Landasan utama hak ini ialah firman Allah Subhanahu wata? ala:
??????????????????????????????
? Kemudian bergaullah dengan mereka secara patut.?[1]
Demikian pula, firman-Nya:
????????????????????????????????????????????????
? Dan para pasangan hidup itu mempunyai hak yang seimbang melalui kewajiban mereka menurut cara yang moving average? ruf.?[2]

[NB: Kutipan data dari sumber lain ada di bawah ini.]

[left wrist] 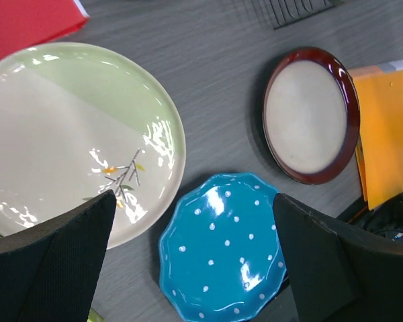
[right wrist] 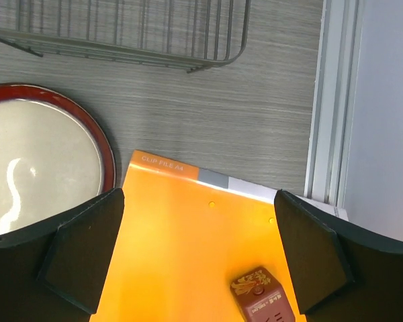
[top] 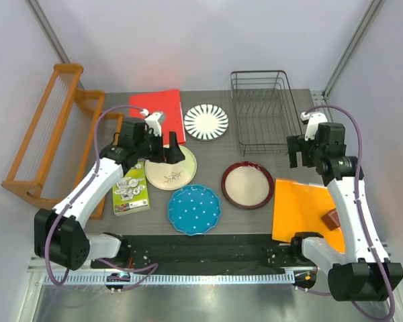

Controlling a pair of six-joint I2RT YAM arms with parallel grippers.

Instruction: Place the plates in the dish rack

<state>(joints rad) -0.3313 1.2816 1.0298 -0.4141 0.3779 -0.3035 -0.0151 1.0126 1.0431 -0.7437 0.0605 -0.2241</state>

Nabi Shallallahu? alaihi wasallam bersabda,
?????????????????????????????????????????????????????????
? Orang
ternama dari kalian adalah yang paling teliti kepada keluarganya, serta aku
adalah orang terbaik di antara kalian dalam berbuat baik kepada
family.?[3]
Perlakuan dan pergaulan yang teliti adalah
istilah yg universal yang akhirnya menjadi pangkal seluruh hak-istri yang lain.
Hak-hak istri yang jadi kami sebutkan sesudahnya hanyalah bagian dri
perlakuan dan pergaulan yang baik ini. Kami menyebutkannya selakuala, menurut,
terpisah di sini agar lebih diperhatikan. Di antara pergaulan yang baik
tersebut adalah sebagai berikut.
installment payments on your Mendapat Nafkah \ Yang Mum? ruf.
Maksud
nafkah di sini merupakan apa saja yg dinafkahkan oleh suami untuk istri
kemudian anak-anaknya, berupa makanan, pakaian, tempat perlu, dan
sebagainya. Adalah suami wajib menafkahi istrinya beralaskan
al-Qur? an, as-Sunnah, ijma?, dan logika.[4]
Dasarnya Dari Al-Qur? an, Antara Lain:
1. Firman Allah Subhanahu wata? ala:
?????????
????????????????????????????????????????????????????????????
??????????????????????????????????????????????????????????????
? Hendaklah
orang yang memiliki kelapangan harta memberi nafkah menurut
kemampuannya. Dan orang yang disempitkan rezekinya hendaklah memberikan
nafkah dari harta yang diberikan Jahve kepadanya. Allah tidak memikulkan
beban kepada seseorang melainkan sekedar yang Allah berikan
kepadanya.?[5]
2 . not Firman Allah Subhanahu wata? ala:
????????????????????????????????????????????????????????????????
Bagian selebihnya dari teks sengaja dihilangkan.